Grid operators are also struggling to complete the transmission system upgrades needed so that the intermittent flows of power from solar and wind sites can be fed through to consumers, and may push back against any acceleration in capacity connections until the grid improvements are completed.

This combination of connection delays and grid congestion may in turn dim the overall enthusiasm for further clean power capacity development in Poland over the coming years, regardless of which political party may be in power.

COST COMPETITIVENESS
Poland’s relatively high wholesale power costs are a further factor that may slow its energy transition.

Despite the rapid growth in solar and wind generation in recent years, more than 70% of Poland’s electricity still comes from fossil fuels, primarily coal.

That high dependence on coal has historically helped Poland’s power producers generate electricity at relatively low prices, in turn providing Poland-based industry with a key competitive advantage.

In 2022, Poland’s average power costs were 28.5% below the average in Germany, where power costs surged following Russia’s invasion of Ukraine and the subsequent severing of natural gas flows to Europe.

So far in 2023, however, Poland’s wholesale power costs have averaged 18.5% more than Germany’s, and are among the most expensive in the entire Eurozone, according to data from LSEG.

A key driver behind this dislocation in power prices has been a fall in the price of natural gas-fired electricity to below that of coal-fired electricity, due in part to steep climbs in gas inventories across Western Europe.

But equally important has been the high cost of Polish coal compared to imports, and the fact that Poland’s coal market is priced off a mix of domestic and imported coal which leaves Polish utilities paying more than the international average.

Polish coal costs have also been elevated by a “solidarity fee” imposed by the ruling government on coal mining companies to help shoulder the costs of electricity price caps for households that were introduced in the run up to the election.

This solidarity fee has helped shield households somewhat from Poland’s higher wholesale power prices, but prevents coal miners from lowering costs for utilities who remain on the hook to generate power for all consumers.

In turn, this has resulted in a run-up in energy costs for businesses and heavy industry, which have struggled to absorb those rising costs alongside rising interest rates and weakening global consumer demand for the products they make.

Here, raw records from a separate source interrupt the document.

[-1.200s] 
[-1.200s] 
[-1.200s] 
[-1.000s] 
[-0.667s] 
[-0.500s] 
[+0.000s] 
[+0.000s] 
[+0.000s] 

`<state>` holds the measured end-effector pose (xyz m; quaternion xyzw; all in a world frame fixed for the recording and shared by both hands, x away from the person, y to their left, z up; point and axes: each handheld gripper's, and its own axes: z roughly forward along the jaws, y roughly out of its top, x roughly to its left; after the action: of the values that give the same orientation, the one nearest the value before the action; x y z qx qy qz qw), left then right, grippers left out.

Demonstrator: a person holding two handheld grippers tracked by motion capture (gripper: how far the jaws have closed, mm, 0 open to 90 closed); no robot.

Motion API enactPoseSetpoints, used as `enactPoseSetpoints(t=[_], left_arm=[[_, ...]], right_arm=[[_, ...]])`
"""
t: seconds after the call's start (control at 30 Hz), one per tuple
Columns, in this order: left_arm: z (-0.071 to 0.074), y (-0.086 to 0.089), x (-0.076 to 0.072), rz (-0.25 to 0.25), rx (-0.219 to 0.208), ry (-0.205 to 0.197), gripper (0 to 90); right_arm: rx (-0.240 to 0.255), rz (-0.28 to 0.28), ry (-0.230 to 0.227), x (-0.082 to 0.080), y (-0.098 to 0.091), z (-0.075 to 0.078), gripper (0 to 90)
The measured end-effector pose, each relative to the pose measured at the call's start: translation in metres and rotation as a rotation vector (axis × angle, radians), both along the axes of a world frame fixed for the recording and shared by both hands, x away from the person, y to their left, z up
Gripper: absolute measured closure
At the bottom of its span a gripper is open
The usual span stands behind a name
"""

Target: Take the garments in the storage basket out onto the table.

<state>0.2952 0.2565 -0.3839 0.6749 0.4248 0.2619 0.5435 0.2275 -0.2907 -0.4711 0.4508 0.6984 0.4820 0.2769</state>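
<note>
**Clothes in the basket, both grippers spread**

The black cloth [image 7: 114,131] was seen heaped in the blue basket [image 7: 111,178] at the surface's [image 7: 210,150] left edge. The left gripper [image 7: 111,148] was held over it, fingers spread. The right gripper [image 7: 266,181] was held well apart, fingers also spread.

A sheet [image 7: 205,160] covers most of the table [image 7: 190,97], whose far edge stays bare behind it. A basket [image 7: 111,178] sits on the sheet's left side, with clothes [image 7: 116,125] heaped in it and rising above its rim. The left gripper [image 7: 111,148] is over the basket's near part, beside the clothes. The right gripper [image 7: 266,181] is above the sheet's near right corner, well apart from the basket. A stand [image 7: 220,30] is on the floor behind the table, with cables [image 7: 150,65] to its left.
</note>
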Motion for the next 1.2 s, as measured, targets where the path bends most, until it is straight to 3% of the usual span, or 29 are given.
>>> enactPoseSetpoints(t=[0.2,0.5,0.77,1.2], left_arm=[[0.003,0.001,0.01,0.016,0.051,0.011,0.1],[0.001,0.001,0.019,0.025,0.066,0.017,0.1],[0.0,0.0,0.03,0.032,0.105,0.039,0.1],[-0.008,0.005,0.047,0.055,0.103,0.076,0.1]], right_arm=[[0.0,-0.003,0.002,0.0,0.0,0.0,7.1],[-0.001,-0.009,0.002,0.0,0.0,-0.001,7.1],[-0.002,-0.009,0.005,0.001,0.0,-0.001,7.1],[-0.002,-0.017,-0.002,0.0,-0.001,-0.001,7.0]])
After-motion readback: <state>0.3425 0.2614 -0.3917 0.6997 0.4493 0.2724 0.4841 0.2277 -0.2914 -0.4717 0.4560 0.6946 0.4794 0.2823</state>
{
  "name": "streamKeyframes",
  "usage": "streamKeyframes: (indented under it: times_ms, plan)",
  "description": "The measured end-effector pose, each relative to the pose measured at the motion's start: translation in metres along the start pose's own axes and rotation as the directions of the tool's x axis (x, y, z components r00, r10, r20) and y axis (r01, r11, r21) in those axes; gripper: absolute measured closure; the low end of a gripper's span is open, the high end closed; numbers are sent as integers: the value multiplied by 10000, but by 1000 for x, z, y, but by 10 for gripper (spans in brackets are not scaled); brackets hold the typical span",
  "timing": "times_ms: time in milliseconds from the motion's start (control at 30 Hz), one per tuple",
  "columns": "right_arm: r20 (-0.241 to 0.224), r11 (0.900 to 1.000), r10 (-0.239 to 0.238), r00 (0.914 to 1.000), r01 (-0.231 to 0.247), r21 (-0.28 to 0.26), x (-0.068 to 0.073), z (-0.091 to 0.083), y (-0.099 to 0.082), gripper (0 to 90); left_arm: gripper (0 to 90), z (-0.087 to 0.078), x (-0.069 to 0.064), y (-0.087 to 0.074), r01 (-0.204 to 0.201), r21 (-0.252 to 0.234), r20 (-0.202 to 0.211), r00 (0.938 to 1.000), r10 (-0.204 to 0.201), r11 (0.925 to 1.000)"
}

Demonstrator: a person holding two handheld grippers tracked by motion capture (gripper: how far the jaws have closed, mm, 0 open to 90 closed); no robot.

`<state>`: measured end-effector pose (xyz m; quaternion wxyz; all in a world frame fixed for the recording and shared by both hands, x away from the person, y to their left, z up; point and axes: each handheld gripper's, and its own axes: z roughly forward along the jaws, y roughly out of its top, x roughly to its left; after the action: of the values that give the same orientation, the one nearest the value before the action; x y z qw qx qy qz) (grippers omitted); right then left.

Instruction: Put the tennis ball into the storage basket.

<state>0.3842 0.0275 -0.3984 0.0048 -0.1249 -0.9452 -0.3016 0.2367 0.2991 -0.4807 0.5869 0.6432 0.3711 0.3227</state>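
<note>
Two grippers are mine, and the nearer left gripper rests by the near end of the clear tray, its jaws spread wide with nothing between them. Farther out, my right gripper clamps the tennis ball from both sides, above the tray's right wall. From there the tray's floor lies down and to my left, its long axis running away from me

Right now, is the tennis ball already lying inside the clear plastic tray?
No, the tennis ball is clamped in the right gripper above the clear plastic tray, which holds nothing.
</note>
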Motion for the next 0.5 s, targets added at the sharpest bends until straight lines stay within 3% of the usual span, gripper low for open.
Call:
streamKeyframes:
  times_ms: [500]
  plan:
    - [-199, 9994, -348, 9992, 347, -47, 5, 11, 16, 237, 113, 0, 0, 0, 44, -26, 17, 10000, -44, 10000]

For the winner of the upcoming election, helping to reduce power costs for business will be a key priority, as industry remains the dominant employer and taxpayer in the country, and the chief driver of future economic growth.

Pushing power costs lower may even trump plans to further clean up the power generation system, which may only add to power generation costs over the near term despite resulting in lower emissions in the long run.

So while Donald Tusk’s party may have campaigned on a clean-power agenda during the election season, once in government cheap power may become even more important, even if it delays the energy transition.